Finalmente, uno podría abogar a fin de que a los usuarios se les ofrezca una alternativa, a fin de asegurar un campo de juego equilibrado entre los buscadores. Si Google tiene el mejor motor de busca, podría acabar con una participación o cuota de mercado del sesenta%, al tiempo que cada uno de ellos de los otros 4 motores podría garantizarse un diez%. ¿Pero qué sucede si los usuarios que no están totalmente informados o que, verdaderamente, no prestan suficiente atención optan, involuntariamente, por un servicio inferior? La experiencia de usuario general en el planeta real se va a haber degradado en interés de un “campo de juego nivelado” abstracto.
Cada una de estas posturas se puede proteger de manera convincente, y ya se les han pagado a abogados y economistas con gran pedigrí grandes sumas para mejorar estos razonamientos y ofrecer una patentiza de respaldo. Cuando se trata de determinar qué opinión es más leal a los hechos o es más contundente desde cierto punto de vista lógico, el inconveniente está, como el demonio, en los detalles. Después de todo, la cuestión es compleja. ¿De qué forma marcha, precisamente, la atención humana y quién debería tener el derecho de captarla, dirigirla o acumularla para conseguir datos de los usuarios?

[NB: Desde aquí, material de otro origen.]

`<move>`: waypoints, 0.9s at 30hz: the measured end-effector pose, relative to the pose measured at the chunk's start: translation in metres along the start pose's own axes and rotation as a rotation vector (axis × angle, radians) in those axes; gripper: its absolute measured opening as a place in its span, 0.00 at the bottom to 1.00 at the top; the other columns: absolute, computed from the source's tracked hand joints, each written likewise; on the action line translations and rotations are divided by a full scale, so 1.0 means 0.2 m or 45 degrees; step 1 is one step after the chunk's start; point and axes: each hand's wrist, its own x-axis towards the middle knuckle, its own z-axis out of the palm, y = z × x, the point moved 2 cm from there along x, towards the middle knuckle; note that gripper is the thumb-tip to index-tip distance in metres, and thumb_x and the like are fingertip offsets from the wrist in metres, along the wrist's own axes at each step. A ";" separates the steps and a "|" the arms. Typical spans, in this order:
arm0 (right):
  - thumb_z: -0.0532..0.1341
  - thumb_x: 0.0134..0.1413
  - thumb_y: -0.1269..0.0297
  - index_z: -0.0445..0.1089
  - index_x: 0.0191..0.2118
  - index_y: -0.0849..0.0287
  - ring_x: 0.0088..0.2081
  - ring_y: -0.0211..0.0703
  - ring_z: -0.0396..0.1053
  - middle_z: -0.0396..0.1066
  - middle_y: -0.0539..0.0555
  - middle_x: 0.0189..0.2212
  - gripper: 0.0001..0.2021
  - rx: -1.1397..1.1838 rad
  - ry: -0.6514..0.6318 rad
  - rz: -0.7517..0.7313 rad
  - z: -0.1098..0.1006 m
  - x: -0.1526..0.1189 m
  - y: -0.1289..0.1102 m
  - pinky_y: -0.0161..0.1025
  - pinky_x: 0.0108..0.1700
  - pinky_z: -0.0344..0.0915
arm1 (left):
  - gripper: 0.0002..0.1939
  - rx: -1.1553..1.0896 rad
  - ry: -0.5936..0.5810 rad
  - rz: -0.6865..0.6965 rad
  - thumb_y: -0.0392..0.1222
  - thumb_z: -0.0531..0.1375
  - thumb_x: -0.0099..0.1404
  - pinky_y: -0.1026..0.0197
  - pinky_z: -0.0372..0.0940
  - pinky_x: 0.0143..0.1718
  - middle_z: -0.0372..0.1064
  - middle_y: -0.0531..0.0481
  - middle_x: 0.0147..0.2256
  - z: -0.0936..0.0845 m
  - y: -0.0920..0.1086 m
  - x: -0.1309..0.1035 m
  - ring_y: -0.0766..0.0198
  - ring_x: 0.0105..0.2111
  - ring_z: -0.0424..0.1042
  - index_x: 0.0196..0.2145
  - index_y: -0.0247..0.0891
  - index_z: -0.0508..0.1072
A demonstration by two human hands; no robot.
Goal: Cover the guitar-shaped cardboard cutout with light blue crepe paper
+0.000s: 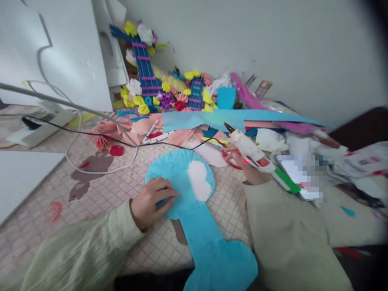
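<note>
A blue paper-covered cutout (201,226), rounded at the top with a long stem and a lobed lower end, lies before me. A white cloud-shaped patch (200,180) shows on its round part. My left hand (157,199) rests on the left of that round part, fingers curled and thumb close to the fingertips, closed on the cutout. Beyond its right side, my right hand (238,157) is closed at a white glue gun (248,146), whose dark nozzle points away to the left. A red light glows on the gun. The gun hides part of this hand.
A black cord (151,144) and a white cable (100,172) cross the table. Paper scraps and markers (150,130) lie behind the cutout. Decorated blue guitar-neck shapes (148,74) stand against the wall. A green-ended tool (286,180) and a phone-like object (300,176) are at right.
</note>
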 end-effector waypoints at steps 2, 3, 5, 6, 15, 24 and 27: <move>0.51 0.57 0.52 0.67 0.40 0.57 0.33 0.45 0.71 0.72 0.54 0.30 0.15 -0.058 0.055 -0.011 0.01 0.04 -0.01 0.43 0.36 0.69 | 0.11 0.108 0.037 -0.118 0.34 0.51 0.63 0.55 0.61 0.39 0.69 0.46 0.34 -0.01 -0.05 0.00 0.61 0.35 0.66 0.37 0.37 0.73; 0.51 0.58 0.53 0.66 0.43 0.56 0.35 0.45 0.71 0.72 0.54 0.33 0.15 -0.098 0.074 -0.029 0.00 0.07 -0.01 0.43 0.37 0.68 | 0.11 0.166 0.055 -0.197 0.36 0.51 0.63 0.54 0.61 0.40 0.69 0.46 0.35 -0.02 -0.08 0.00 0.60 0.36 0.67 0.37 0.37 0.73; 0.53 0.57 0.54 0.65 0.45 0.55 0.38 0.46 0.71 0.72 0.54 0.37 0.15 -0.180 0.055 -0.080 0.00 0.13 0.00 0.43 0.38 0.68 | 0.12 0.275 0.095 -0.373 0.39 0.51 0.63 0.51 0.61 0.43 0.68 0.45 0.38 -0.04 -0.15 -0.01 0.57 0.40 0.67 0.38 0.38 0.73; 0.54 0.56 0.55 0.65 0.46 0.56 0.38 0.46 0.70 0.72 0.54 0.38 0.15 -0.225 0.015 -0.111 0.01 0.16 0.00 0.43 0.39 0.67 | 0.13 0.314 0.121 -0.443 0.41 0.51 0.62 0.48 0.60 0.45 0.67 0.43 0.40 -0.05 -0.18 -0.01 0.54 0.42 0.66 0.40 0.37 0.73; 0.57 0.57 0.61 0.64 0.49 0.61 0.48 0.48 0.65 0.65 0.56 0.48 0.15 -0.739 -0.460 -0.286 0.23 0.46 0.10 0.53 0.49 0.62 | 0.19 0.325 0.135 -0.749 0.44 0.52 0.59 0.41 0.57 0.47 0.65 0.42 0.48 -0.03 -0.29 -0.02 0.47 0.49 0.62 0.48 0.39 0.67; 0.57 0.58 0.61 0.62 0.51 0.61 0.46 0.47 0.66 0.64 0.57 0.49 0.17 -0.913 -0.596 -0.220 0.34 0.59 0.11 0.51 0.46 0.65 | 0.19 0.057 0.185 -0.764 0.44 0.51 0.58 0.42 0.57 0.50 0.67 0.43 0.48 -0.05 -0.35 0.00 0.50 0.49 0.63 0.47 0.39 0.68; 0.57 0.57 0.61 0.61 0.52 0.60 0.48 0.48 0.64 0.63 0.57 0.50 0.18 -0.895 -0.558 -0.190 0.25 0.55 0.08 0.52 0.48 0.64 | 0.22 -0.138 0.203 -0.741 0.46 0.53 0.55 0.49 0.63 0.47 0.67 0.41 0.47 -0.06 -0.37 0.00 0.53 0.46 0.67 0.47 0.37 0.67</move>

En la Polonia de principios de la era moderna, los nobles tenían el derecho de supervisar a sus siervos y colectar la riqueza generada por su trabajo en los campos. Cuando los siervos procuraban huir, los cosacos los perseguían y los traían de vuelta a cambio de una pequeña remuneración. No sorprende ver que ciertos analistas se refieren a nuestra era actual como una era incipiente de “tecno-feudalismo”.
Aun así, no me da la sensación de que sea el término adecuado. Y me preocupa que nos lleve a adoptar las analogías erradas al procurar comprender con precisión de qué manera marcha la economía de la información-atención. Mi inconveniente es que no se me ocurre una metáfora mejor. Encontrar una metáfora tal vez sea el paso inicial para valorar con precisión el planeta que hemos forjado.